Vampires, Zombies, Bodices, and Perps:
Genre in Creative Writing
by Abby Bardi
The essays in this collection were originally presented at the Northeast Modern Language Association convention in Boston in March of 2020 on the cusp of the global COVID-19 pandemic. My reason for proposing the panel was simple: I had spent decades in my creative writing classes wrestling with the central questions it posed, and I wanted answers:
How do challenges to the traditional boundaries of genre impact the teaching of creative writing? How might fiction, drama, and even poetry address these challenges? How can the conventions and tropes of genre fiction be used fruitfully in literary writing? What role does genre fiction play in the creative writing classroom?
While my underlying motives were partly selfish, the topic seemed especially timely because, as these papers will all make clear, what we do in our classes has significant implications beyond the classroom. While our NeMLA panel may have had an inkling about the looming threat of COVID-19, we could not have predicted the varied and profound expressions of the social justice movement that would flower that summer as a result of the murder of George Floyd. These papers looked forward to some of the central questions that movement has posed: whose lives matter, and who controls the narratives of those lives? As Mathew Salesses points out in his important 2021 book Craft in the Real World, the pedagogical decisions we make in creative writing classes have real-world reverberations, and discussions of craft “are never neutral” (xv). The way we approach the question of genre fiction in the creative writing classroom is not just a question of pure craft but of whose cultural values and expectations we accept as the norm, and which values we seek to purvey.

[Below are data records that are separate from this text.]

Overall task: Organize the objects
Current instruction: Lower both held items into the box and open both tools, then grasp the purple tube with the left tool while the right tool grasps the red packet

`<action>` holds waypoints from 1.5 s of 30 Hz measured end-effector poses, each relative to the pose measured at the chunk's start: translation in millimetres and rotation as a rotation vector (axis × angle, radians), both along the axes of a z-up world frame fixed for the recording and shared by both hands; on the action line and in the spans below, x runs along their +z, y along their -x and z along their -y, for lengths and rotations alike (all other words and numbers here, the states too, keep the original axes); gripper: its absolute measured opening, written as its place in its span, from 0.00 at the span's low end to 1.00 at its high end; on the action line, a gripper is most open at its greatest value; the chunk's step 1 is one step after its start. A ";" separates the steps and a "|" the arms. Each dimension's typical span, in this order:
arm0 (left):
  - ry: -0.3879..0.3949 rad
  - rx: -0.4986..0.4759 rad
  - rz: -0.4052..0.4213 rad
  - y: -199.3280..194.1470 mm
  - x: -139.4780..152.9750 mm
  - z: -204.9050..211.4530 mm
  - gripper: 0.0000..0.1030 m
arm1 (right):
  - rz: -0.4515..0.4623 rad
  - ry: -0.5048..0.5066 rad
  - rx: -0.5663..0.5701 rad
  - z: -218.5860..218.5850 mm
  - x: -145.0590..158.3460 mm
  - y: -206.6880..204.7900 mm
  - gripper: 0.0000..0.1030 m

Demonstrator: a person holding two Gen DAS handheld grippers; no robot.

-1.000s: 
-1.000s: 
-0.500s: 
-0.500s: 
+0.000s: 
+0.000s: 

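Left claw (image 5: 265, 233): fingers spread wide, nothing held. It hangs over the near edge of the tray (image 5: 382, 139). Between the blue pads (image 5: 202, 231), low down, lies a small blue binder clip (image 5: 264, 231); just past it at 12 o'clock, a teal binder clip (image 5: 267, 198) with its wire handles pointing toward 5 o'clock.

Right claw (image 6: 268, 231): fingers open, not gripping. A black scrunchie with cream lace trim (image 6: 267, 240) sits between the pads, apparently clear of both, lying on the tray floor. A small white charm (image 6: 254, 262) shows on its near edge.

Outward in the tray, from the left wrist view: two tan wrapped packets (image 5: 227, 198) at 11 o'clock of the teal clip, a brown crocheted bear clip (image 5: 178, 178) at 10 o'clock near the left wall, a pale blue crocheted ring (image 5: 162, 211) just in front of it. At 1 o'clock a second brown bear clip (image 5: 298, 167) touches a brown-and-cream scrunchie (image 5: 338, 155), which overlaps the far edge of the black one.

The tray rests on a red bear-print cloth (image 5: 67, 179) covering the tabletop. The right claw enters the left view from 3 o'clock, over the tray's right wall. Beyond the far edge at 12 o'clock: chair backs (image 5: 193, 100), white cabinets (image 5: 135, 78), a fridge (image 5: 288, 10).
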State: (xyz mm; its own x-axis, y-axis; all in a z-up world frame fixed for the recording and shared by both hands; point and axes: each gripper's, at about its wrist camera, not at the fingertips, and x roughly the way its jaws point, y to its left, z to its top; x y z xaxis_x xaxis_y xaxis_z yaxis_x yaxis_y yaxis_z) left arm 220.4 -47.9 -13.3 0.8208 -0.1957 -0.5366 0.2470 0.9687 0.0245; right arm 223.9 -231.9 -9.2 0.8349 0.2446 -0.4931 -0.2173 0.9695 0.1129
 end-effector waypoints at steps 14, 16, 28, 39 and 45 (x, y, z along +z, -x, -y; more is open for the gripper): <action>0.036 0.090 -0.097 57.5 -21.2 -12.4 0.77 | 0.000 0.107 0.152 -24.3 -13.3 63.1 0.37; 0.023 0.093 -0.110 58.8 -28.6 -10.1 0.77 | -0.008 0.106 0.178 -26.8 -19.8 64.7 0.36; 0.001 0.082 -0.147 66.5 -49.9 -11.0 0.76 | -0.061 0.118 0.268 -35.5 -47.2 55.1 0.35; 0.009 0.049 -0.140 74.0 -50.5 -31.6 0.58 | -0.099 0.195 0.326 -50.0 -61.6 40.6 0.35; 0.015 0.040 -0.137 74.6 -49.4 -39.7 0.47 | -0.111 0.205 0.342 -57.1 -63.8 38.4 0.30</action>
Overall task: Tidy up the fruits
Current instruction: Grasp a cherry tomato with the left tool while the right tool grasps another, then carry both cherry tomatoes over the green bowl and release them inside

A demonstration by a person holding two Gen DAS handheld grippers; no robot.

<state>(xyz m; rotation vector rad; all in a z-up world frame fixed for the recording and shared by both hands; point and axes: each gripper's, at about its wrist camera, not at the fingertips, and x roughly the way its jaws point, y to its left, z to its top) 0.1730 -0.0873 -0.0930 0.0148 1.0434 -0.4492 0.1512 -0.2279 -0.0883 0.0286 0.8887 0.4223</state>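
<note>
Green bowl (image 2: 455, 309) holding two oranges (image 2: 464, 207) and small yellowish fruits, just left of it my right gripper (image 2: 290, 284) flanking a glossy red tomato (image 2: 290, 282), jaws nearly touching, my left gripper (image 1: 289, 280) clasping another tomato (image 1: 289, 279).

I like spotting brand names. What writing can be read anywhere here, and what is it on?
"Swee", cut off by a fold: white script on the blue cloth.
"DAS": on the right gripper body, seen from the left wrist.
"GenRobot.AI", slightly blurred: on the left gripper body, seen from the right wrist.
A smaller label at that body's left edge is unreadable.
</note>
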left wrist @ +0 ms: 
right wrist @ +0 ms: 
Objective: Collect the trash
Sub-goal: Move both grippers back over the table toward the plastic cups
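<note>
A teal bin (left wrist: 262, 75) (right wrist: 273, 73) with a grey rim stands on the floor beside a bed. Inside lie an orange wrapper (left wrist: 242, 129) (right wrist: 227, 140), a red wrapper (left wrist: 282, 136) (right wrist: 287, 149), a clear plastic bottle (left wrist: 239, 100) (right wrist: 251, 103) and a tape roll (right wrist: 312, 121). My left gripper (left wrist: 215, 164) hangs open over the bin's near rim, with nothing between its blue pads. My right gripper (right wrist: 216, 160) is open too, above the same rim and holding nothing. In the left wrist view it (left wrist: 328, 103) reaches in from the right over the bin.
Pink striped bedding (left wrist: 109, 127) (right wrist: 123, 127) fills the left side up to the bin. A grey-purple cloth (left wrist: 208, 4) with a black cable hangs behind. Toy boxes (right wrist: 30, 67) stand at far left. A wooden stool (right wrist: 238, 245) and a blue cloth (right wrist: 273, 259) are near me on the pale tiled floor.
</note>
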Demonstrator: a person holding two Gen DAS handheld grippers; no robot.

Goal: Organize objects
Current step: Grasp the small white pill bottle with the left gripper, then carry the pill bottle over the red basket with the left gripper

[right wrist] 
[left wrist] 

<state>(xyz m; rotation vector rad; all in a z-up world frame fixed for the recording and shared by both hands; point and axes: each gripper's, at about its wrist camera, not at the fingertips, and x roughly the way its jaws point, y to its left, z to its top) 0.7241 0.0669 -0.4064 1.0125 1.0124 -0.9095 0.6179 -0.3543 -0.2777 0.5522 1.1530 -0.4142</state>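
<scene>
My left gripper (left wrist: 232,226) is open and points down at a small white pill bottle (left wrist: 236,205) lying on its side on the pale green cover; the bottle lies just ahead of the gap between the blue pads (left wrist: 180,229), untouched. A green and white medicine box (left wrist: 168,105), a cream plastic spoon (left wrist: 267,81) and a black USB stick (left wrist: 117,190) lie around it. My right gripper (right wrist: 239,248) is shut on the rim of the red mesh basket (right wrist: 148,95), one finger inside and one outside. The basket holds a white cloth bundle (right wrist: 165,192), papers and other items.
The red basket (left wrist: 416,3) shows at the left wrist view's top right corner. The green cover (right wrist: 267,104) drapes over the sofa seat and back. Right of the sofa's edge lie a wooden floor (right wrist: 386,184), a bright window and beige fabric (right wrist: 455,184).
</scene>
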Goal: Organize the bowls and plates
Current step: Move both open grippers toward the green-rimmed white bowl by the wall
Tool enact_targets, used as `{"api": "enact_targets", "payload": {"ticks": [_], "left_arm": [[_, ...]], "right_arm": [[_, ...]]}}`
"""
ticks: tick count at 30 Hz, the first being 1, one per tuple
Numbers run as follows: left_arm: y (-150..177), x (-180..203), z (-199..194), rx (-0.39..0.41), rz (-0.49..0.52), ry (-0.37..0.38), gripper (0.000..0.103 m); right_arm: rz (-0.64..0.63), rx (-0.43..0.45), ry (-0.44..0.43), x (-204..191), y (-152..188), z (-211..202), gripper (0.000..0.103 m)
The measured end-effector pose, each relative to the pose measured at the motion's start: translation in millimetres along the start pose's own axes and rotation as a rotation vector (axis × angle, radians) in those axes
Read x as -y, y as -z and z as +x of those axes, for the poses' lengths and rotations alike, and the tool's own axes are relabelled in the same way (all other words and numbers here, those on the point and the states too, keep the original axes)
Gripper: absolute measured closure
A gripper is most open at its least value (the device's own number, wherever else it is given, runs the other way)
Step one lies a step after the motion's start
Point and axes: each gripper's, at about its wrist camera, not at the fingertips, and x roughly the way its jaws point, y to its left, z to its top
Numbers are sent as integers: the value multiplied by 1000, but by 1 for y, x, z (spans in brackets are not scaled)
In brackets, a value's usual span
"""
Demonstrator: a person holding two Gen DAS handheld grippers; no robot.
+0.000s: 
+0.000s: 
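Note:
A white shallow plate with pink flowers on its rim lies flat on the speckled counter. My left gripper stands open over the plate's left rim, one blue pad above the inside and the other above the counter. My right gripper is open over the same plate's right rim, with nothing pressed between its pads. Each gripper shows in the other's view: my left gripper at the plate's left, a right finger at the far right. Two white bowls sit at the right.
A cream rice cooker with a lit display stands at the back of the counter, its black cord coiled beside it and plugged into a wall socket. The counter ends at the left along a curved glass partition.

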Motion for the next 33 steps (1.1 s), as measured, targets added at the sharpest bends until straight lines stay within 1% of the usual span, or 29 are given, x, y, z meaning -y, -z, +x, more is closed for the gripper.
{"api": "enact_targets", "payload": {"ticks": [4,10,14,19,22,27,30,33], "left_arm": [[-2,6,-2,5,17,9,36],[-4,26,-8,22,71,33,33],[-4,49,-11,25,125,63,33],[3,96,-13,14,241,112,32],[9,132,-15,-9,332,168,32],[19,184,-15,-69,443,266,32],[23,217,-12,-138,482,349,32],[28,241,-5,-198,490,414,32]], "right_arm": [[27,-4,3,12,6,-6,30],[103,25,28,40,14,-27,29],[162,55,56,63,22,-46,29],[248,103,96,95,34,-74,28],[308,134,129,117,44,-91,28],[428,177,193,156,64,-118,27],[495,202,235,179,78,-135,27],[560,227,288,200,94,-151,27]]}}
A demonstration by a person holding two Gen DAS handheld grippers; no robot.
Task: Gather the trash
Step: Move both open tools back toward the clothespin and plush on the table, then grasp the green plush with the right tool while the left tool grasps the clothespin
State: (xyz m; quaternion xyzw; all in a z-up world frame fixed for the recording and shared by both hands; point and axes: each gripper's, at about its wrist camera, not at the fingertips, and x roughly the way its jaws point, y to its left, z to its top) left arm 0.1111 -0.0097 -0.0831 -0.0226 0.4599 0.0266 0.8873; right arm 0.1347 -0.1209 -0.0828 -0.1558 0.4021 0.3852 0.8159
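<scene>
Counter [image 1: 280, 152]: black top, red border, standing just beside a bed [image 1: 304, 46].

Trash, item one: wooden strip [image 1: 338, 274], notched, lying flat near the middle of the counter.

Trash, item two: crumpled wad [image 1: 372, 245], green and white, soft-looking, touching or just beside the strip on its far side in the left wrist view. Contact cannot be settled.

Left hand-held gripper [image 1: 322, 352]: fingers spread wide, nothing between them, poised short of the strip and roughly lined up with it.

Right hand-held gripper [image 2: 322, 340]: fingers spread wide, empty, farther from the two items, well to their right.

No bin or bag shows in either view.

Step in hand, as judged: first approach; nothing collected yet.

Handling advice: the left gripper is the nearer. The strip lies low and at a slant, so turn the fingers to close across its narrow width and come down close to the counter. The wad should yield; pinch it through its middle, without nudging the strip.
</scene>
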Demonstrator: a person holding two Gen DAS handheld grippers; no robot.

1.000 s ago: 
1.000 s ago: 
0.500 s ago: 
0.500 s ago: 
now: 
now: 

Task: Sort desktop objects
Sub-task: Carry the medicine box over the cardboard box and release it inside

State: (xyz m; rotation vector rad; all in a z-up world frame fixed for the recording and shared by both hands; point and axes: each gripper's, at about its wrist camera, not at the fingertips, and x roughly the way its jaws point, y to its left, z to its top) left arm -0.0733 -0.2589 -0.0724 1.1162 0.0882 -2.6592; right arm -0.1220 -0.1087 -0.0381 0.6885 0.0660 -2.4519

Many students come to our classes with an affinity for genre fiction. If we devalue it at the institutional level, aren’t we effectively telling them that their tastes and opinions are less valid than ours? As Audrey Heffers asks in “Rethinking Genre Boundaries: An Inclusive Pedagogy,” “What does it tell our students if, when they walk into our classroom, we outlaw witches, ghosts, and dystopias? What kind of classroom environment does this set the foundation for?” Heffers makes the important point that, in an “open and collaborative learning environment,” we have as much to learn from students as they do from us. She argues that being “inclusive in the kinds of texts assigned,” e.g., assigning genre fiction, “strengthens our pedagogy and makes the classroom environment—and perhaps the academy as a whole—feel more hospitable to students.” But, she wonders, “[c]an genre fiction ask the ‘big questions’ (questions about philosophy, morality, and the human condition) to the same degree that literary fiction can? If so, certainly this becomes a significant factor in the argument for the inclusion of genre fiction in the classroom.” Heffers concludes that the answer to this question is yes: that genre fiction addresses “serious issues” has been demonstrated repeatedly in canonical works such as 1984, Brave New World, and Fahrenheit 451, in the “magical realism” of Gabriel García Márquez, and in the “genre fiction” of writers such as Ursula K. Le Guin, Lesley Nneka Arimah, and Carmen Maria Machado. In including diverse writers and approaches in the curriculum, Heffers argues, we “challenge elitism and exclusivity.”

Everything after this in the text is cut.